* _Task statement_
Take the lines below between the one holding "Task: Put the" and the one holding "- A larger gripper", inclusive, and copy them exactly. Add nothing.

[Records provided Boundary: Start]

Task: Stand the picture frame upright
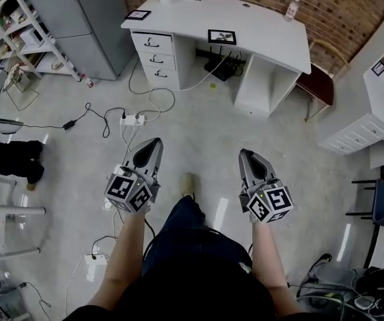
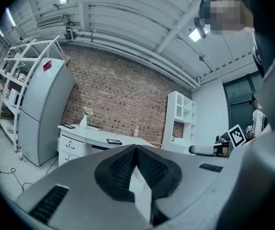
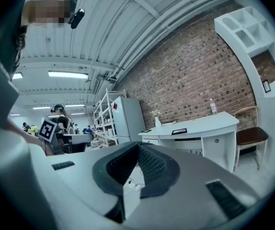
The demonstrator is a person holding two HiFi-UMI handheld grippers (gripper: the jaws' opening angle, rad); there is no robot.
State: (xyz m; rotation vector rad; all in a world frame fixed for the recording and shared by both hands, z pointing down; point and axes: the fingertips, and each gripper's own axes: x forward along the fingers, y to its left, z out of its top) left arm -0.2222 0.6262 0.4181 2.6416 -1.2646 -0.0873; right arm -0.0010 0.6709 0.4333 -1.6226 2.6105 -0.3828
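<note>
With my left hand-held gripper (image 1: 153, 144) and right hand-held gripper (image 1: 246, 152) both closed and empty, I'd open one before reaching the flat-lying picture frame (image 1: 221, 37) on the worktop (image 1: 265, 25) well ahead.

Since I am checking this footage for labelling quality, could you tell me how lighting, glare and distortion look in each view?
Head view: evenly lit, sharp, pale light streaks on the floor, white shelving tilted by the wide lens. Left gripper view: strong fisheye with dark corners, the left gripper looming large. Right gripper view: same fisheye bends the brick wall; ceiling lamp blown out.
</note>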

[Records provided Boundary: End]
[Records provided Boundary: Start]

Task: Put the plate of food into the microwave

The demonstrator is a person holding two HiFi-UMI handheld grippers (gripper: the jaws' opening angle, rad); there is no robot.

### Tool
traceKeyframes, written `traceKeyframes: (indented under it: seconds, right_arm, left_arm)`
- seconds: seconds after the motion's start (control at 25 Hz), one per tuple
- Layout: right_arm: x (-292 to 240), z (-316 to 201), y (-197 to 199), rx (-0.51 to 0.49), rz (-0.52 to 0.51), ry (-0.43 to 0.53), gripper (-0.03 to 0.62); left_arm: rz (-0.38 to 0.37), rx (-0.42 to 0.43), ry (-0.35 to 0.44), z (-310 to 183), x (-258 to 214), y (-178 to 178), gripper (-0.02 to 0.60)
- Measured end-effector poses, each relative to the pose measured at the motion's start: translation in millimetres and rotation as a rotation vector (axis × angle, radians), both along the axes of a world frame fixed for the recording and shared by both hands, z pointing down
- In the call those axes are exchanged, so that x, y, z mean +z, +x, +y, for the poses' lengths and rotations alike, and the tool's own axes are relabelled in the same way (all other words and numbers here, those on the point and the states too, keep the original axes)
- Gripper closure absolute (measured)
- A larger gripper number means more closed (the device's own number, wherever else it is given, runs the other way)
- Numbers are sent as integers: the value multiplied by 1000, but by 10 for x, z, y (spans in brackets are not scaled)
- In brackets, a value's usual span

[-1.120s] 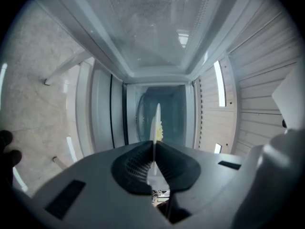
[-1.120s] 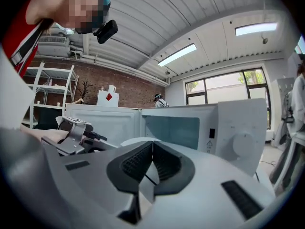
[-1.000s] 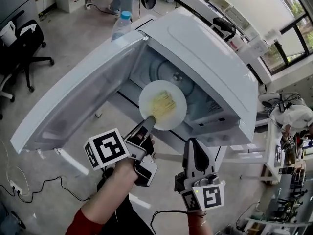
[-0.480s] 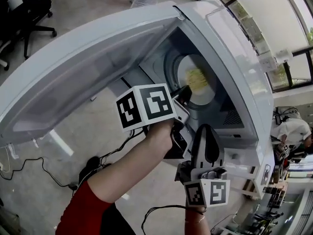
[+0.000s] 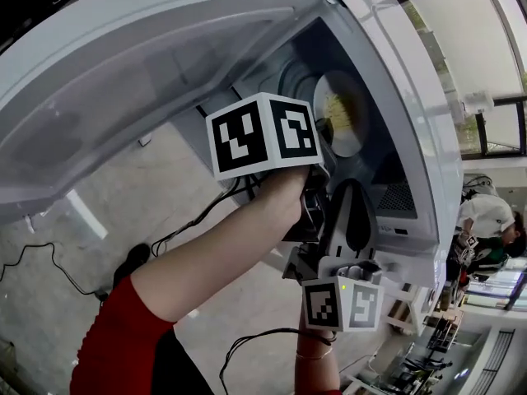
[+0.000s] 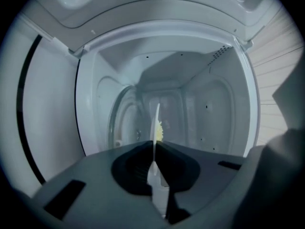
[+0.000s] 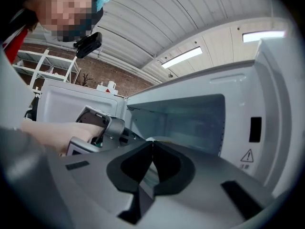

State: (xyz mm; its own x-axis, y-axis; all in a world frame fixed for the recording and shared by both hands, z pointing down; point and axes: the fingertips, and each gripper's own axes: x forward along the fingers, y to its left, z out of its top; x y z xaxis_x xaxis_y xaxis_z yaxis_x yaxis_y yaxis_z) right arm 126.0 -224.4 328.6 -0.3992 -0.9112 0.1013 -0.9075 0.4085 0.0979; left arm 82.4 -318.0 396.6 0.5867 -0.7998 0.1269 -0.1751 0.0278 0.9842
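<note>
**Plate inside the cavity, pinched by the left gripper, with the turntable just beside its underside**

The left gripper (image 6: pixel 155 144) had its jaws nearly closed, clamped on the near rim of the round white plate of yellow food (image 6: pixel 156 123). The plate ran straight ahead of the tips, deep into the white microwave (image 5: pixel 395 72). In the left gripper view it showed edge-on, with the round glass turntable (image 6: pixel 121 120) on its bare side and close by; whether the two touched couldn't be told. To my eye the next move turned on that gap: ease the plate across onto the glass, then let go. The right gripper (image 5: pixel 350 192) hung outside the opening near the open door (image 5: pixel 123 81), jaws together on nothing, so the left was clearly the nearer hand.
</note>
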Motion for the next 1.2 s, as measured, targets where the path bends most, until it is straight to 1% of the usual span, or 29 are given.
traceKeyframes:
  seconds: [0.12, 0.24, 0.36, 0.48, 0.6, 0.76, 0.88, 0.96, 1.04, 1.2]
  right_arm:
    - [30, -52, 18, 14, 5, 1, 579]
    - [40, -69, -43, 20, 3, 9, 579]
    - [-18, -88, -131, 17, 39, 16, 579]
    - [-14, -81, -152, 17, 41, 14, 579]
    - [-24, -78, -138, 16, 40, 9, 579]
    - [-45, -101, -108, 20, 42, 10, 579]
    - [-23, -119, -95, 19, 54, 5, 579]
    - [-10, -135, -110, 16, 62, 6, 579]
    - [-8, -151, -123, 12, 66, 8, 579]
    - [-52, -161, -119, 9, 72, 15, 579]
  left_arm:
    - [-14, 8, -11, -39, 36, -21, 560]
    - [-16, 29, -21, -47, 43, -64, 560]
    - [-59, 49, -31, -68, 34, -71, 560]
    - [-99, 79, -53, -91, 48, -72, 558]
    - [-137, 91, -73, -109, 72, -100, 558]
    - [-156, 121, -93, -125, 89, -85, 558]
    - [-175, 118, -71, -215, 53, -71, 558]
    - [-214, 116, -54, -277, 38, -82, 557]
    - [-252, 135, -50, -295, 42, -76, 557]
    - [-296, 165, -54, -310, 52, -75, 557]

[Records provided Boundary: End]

* _Solved exercise_
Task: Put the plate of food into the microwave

The demonstrator is a person holding two HiFi-UMI handheld grippers (gripper: the jaws' opening angle, rad); there is no robot.

### Tool
traceKeyframes, written `traceKeyframes: (indented under it: seconds, right_arm, left_arm)`
- seconds: seconds after the motion's start (control at 25 Hz), one per tuple
- Layout: right_arm: x (-292 to 240), z (-316 to 201), y (-197 to 199), rx (-0.51 to 0.49), rz (-0.52 to 0.51), ry (-0.43 to 0.53), gripper (-0.03 to 0.62); left_arm: rz (-0.38 to 0.37), rx (-0.42 to 0.43), ry (-0.35 to 0.44), z (-310 to 183), x (-258 to 214), y (-178 to 178), gripper (-0.02 to 0.60)
- Measured end-effector poses, each relative to the pose measured at the motion's start: translation in millimetres and rotation as a rotation vector (axis × angle, radians), both along the axes of a world frame fixed for the recording and shared by both hands, z pointing down
- In the call those axes are exchanged, so that x, y, z mean +z, +x, +y, for the poses' lengths and rotations alike, and the tool's own axes are relabelled in the same way (all other words and numbers here, those on the point and the states too, keep the original axes)
- Gripper closure absolute (measured)
- A larger gripper number means more closed (the device's own number, wherever else it is given, runs the other way)

What the exercise asked for has been given in full.